Lettre de la City. Parfois, l’évidence est devant nous mais on ne la voit plus. Alors – mea culpa – il a fallu qu’une banquière française me la pointe du doigt pour que la vérité apparaisse à ma vue : à la City, dans les rues, tout est organisé pour les hommes.
Les statistiques sont connues. Au Royaume-Uni, d’après le think tank New Financial, seuls 14 % des membres des comités de direction des sociétés financières sont des femmes (la France est à peu près au même niveau, à 16 %, contre 34 % en Scandinavie). Le bonnet d’âne revient au private equity (10 %) et aux hedge funds (11 %). Sous pression depuis quelques années, les conseils d’administration ont fait un effort, mais la proportion demeure de seulement 23 %.
Un relent de cadeaux achetés par ces messieurs
Mais nul besoin de faire de sérieux calculs statistiques pour le savoir. « Promenez-vous à la City : tous les magasins sont pour les hommes.
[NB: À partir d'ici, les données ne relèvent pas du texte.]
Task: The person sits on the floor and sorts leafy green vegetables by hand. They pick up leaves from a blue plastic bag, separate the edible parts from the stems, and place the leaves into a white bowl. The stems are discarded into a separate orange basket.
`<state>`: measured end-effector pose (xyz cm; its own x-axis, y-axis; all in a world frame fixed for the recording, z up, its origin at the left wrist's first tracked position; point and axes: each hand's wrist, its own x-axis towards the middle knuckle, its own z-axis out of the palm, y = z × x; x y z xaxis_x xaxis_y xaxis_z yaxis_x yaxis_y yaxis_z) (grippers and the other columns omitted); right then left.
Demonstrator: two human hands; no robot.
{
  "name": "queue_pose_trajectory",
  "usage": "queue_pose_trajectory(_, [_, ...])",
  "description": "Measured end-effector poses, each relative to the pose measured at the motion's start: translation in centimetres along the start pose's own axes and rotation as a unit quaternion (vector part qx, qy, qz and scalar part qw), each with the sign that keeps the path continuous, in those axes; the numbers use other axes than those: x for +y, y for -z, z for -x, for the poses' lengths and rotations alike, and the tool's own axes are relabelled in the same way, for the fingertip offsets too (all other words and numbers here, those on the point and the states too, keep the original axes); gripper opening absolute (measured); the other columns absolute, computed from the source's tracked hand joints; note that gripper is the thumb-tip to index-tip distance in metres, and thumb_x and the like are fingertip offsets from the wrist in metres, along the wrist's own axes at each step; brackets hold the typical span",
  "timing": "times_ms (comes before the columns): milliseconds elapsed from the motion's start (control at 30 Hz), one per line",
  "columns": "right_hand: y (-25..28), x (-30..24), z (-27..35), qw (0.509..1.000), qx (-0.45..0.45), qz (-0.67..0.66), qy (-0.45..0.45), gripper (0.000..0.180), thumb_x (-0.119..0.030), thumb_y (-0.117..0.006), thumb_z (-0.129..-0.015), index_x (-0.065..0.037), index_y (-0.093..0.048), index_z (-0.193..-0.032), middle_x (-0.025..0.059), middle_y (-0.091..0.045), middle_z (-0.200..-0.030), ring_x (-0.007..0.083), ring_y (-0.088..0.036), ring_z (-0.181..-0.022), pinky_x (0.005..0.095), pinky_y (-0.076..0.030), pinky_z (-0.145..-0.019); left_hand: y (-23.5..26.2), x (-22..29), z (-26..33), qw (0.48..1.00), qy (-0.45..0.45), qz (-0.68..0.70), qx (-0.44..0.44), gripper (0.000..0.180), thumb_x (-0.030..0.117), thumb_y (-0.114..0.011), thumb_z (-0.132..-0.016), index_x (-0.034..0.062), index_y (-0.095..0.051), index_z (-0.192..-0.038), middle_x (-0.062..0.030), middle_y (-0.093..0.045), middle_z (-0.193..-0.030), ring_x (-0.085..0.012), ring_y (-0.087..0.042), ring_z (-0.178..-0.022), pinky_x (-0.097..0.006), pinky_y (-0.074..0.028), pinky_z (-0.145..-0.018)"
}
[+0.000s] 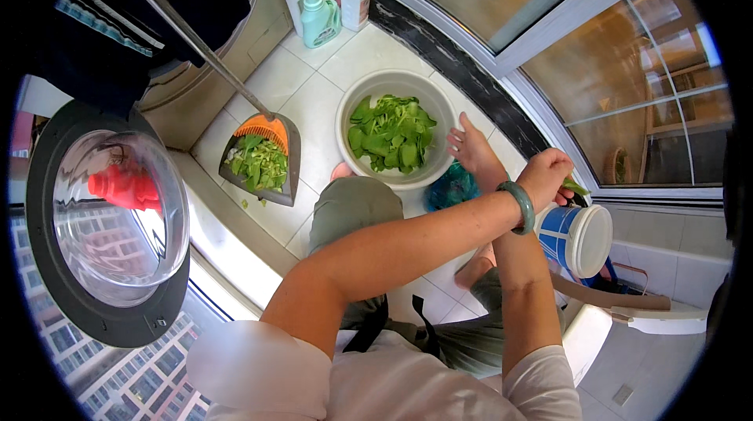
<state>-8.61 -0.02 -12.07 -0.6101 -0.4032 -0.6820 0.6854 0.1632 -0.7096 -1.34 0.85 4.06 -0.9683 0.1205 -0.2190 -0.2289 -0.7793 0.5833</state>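
Observation:
My left arm, with a green bangle at the wrist, crosses over my right forearm. At the far right my left hand point(547, 175) is closed on a leafy green point(575, 186), only partly in sight beyond the fingers. My right hand point(473, 145) is open, its fingers stretched out beside the rim of a pale grey basin point(343, 138). Loose leafy greens point(392, 134) fill the middle of that basin. Just below my right hand, a blue-green plastic bag point(453, 188) lies partly hidden by the basin and my arm.
Left of the basin, a grey dustpan point(286, 185) with an orange toothed strip holds green scraps. Several detergent bottles point(319, 19) stand behind. A front-loading washer's round glass door point(118, 221) hangs at left. A white-and-blue bucket point(590, 240) lies tilted at right, near glazed doors point(596, 68).

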Motion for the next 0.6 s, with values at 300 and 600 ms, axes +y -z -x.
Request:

Il n’y a que des coiffeurs pour hommes, des boutiques de complets, des vêtements pour hommes. Impossible d’y faire la moindre course », souligne cette banquière, qui tient à rester anonyme. Elle est arrivée à Londres il y a quatre ans, et la différence avec Paris lui a sauté aux yeux.
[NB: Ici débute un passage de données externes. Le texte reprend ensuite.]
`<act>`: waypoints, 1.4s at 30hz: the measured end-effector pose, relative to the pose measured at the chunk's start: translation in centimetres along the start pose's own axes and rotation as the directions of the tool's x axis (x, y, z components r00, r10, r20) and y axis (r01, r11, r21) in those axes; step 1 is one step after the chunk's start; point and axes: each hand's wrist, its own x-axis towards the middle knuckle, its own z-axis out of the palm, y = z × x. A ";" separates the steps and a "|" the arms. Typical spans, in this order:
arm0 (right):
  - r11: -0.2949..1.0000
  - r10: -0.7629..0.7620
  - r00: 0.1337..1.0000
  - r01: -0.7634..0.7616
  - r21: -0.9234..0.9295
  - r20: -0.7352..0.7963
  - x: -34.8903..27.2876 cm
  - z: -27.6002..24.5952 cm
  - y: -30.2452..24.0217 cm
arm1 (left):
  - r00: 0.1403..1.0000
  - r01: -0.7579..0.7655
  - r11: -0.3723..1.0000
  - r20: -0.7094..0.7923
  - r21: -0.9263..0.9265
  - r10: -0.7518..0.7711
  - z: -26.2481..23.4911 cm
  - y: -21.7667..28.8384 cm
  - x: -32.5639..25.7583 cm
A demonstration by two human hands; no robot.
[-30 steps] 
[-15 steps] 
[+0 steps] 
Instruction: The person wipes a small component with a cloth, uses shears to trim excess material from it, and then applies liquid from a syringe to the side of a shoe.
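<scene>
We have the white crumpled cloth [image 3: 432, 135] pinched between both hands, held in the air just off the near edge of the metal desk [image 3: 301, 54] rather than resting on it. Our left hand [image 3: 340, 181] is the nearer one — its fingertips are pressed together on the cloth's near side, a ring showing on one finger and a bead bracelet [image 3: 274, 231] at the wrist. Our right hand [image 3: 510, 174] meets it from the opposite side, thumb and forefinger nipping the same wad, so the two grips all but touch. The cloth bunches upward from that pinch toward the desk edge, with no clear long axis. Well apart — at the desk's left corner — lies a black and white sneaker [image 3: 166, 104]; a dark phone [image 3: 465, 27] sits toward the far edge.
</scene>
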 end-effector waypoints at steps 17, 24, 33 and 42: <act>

Petite démonstration, un mardi en fin de journée, au Royal Exchange, un ancien bâtiment reconverti en cafés et magasins, situé en face de la Banque d’Angleterre, au cœur de la City. Le défilé des vitrines est sans appel : un magasin de chaussures pour homme, un autre de lunettes avec un rayon pour femme quasi inexistant, un troisième de cosmétiques pour homme, un quatrième de sacoches en cuir…
Et quand les produits sont pour les femmes, il y a comme un relent de cadeaux achetés par ces messieurs sur le chemin du retour chez eux, avec beaucoup de bijoutiers. A l’intérieur du bâtiment, des collègues de bureau prennent un verre après le travail : à 18 heures, ce jour-là, on trouve quarante hommes et dix femmes.
A quelques rues de là, du côté de Moorgate, le constat est le même. Deux boutiques de complets pour homme sont côte à côte, chacune vantant sa promotion à 99 livres (112 euros) le costume. Quant au proche bookmaker, il est typiquement fréquenté par une clientèle masculine.
La garde des enfants hors de prix
Bien sûr, la City est un drôle d’endroit. Le quartier est millénaire, mais (presque) personne n’habite sur place et pas grand monde y fait ses courses. Les choses changent également. La mairie a beaucoup œuvré depuis une décennie pour faire revenir les commerces. L’exemple le plus frappant est One New Change, un centre commercial signé de l’architecte français Jean Nouvel, où l’on trouve des magasins parfaitement fournis pour les deux sexes.